### Activity
All lines holding the string "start" should be copied from the data below.

### Supplied data
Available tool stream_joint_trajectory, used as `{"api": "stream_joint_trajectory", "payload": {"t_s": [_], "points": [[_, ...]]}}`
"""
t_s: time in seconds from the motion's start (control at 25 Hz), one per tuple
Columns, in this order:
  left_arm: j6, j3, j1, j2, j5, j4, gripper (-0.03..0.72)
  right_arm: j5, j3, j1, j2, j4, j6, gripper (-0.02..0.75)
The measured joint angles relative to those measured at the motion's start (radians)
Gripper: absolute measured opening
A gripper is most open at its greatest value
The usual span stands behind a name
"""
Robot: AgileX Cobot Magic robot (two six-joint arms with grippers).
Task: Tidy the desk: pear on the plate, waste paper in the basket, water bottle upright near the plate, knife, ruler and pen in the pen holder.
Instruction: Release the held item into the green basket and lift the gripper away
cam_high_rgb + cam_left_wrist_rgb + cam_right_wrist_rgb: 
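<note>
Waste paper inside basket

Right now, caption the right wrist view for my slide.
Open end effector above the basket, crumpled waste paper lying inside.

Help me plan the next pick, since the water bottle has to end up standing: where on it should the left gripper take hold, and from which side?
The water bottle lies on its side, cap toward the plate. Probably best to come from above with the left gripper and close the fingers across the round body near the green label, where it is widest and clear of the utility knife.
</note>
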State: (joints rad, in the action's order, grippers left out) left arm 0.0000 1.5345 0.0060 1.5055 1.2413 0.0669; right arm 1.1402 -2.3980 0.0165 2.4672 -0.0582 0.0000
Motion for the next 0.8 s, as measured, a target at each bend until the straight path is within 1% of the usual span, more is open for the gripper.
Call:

### Result of this task
t_s: time in seconds from the motion's start (control at 25 Hz), one per tuple
The measured joint angles relative to those measured at the motion's start (radians)

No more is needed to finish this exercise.